Problem: Your answer should consist only of the lines below from the one with "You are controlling" through the one with "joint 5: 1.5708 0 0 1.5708", copied exactly.
- - -
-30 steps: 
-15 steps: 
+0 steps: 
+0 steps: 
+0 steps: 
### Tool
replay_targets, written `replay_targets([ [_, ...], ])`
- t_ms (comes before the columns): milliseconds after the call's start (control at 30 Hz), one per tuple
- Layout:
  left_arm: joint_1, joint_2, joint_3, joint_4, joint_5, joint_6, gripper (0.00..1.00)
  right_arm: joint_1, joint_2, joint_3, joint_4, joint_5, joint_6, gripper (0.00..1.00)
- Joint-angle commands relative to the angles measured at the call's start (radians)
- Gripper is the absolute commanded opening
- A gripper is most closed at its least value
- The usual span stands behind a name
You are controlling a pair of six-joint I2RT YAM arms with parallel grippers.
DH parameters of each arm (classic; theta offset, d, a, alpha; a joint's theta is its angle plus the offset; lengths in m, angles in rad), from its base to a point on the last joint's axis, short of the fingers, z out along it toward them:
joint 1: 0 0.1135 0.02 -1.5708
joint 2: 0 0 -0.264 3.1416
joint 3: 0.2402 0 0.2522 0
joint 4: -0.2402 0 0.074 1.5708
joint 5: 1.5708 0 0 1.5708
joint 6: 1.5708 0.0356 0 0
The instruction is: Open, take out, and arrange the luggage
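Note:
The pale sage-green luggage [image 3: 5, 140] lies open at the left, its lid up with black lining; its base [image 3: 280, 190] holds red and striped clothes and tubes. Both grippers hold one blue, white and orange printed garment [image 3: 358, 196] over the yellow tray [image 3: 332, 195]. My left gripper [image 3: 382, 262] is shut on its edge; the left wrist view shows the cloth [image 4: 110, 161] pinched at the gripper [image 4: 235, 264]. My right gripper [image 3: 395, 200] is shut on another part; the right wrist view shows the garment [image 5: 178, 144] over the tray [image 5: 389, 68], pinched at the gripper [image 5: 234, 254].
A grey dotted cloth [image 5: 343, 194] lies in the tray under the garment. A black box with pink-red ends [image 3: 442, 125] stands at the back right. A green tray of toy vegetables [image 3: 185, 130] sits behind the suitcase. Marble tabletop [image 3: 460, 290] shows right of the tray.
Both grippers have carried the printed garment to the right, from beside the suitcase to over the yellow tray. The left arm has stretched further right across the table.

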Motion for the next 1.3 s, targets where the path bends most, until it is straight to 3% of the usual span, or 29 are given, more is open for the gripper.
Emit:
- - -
Worked solution:
You are controlling a pair of six-joint I2RT YAM arms with parallel grippers.
DH parameters of each arm (classic; theta offset, d, a, alpha; a joint's theta is its angle plus the offset; lengths in m, angles in rad), from its base to a point on the last joint's axis, short of the fingers, z out along it toward them:
joint 1: 0 0.1135 0.02 -1.5708
joint 2: 0 0 -0.264 3.1416
joint 3: 0.2402 0 0.2522 0
joint 4: -0.2402 0 0.074 1.5708
joint 5: 1.5708 0 0 1.5708

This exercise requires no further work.